On the 14thJuly, Oyster Divingheld the first ever Underwater Summer Games; a series of Olympic style sports for scuba divers at The Marshall Street Leisure Centre in Soho, London to raise money for Excellent Development and The Scuba Trust.

The championships included events such as the Underwater Discuss, 60 Metre Sprint with No Fins, 60 Metre Sprint with Fins, Fastest Underwater Equipment Exchange in pairs, Fastest Tired Diver Tow, which team could make a 3 litre cylinder last the longest, and fastest to set up their scuba equipment.

Mark Murphy, from Oyster Diving said: “When we came up with the idea of the Underwater Summer Games we really wanted to start an annual event that could grow and generate some money for two really worthwhile charities. We couldn’t have envisaged how much fun that the participants have had at the same time though, and we are very excited about next years event already.”
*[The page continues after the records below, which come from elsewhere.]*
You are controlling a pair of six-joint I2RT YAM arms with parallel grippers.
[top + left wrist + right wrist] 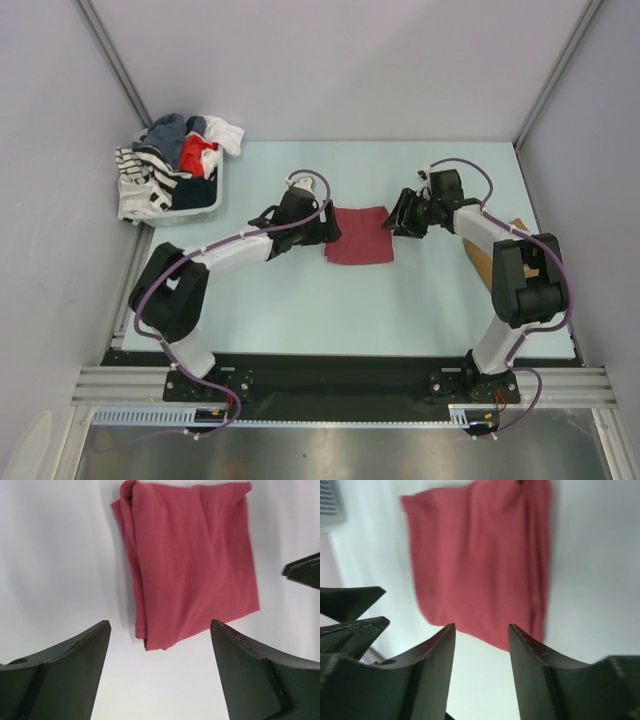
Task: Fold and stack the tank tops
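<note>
- Maroon tank top (358,235) lies folded mid-counter (300,310), between both hands.
- Left hand (323,228) and right hand (400,222): jaws parted, empty.
- Fold looks done, though the right wrist view is blurred; next move is probably to stack it or fetch another from the basket (205,207).

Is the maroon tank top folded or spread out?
Folded. The maroon tank top lies as a compact rectangle; the left wrist view shows stacked layers along one edge.

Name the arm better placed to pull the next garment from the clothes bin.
Left. The bin sits at the far-left corner, nearer the left claw, which is open and empty. The right claw lies beyond the folded maroon top.
</note>
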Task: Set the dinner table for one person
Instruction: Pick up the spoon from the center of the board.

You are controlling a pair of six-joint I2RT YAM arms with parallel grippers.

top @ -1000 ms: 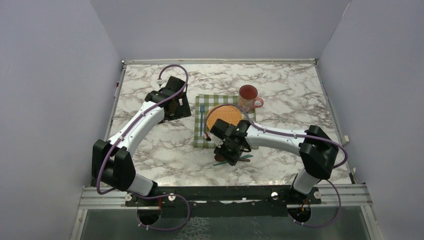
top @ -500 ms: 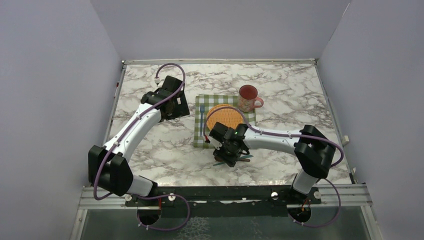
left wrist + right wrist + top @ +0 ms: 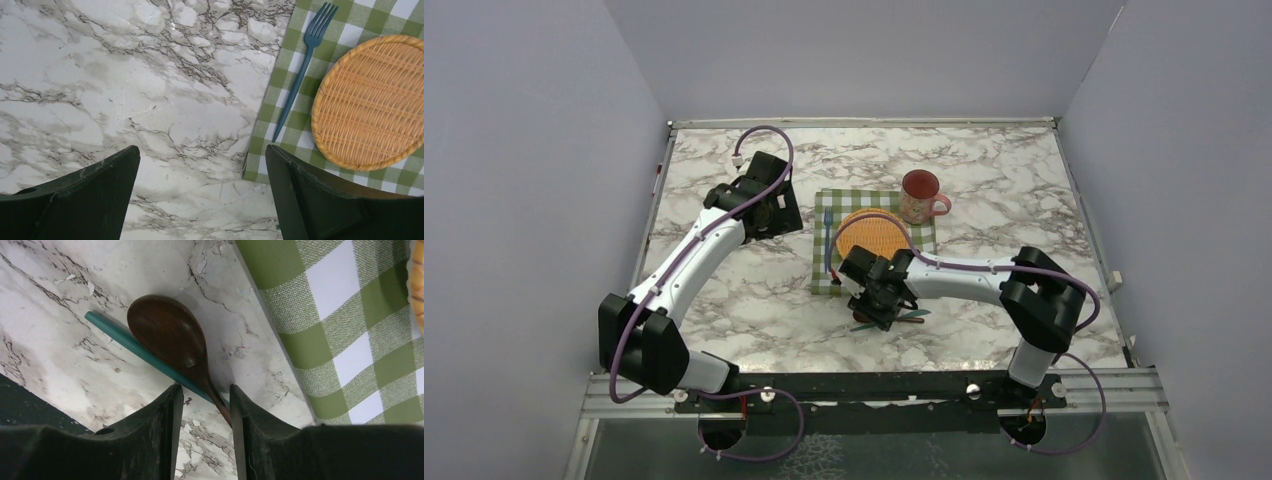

The event was hosted by ‘Dancing on Ice’ winner Vanessa Bauer who is also a keen scuba diver. Vanessa told us “I am really happy to be supporting the Underwater Summer Games as it is for two great causes. As well as dancing on ice, one of my other passions is scuba diving, so this event is close to my heart. Having it in Central London makes it easy for divers to reach and go out and celebrate their victories afterwards. Oyster Diving have done a great job putting this event together and I hope that this will be the first of many annual events”.

About Oyster Diving:Oyster Diving are a multi-award winning PADI scuba diving school that offer a variety of professional PADI scuba diving course around the UK such as private lessons, group diving holidays and children’s scuba parties and an active dive club. 

About Excellent Development: is an international charity that helps people around the world living in drylands to build sand dams enabling them to access clean drinking water therefore being able to grow enough food to feed and support their families. Sand dams have been used for thousands of years and they are a proven way of supplying communities with a lifelong stock of clean water, changing thousands of people’s lives. 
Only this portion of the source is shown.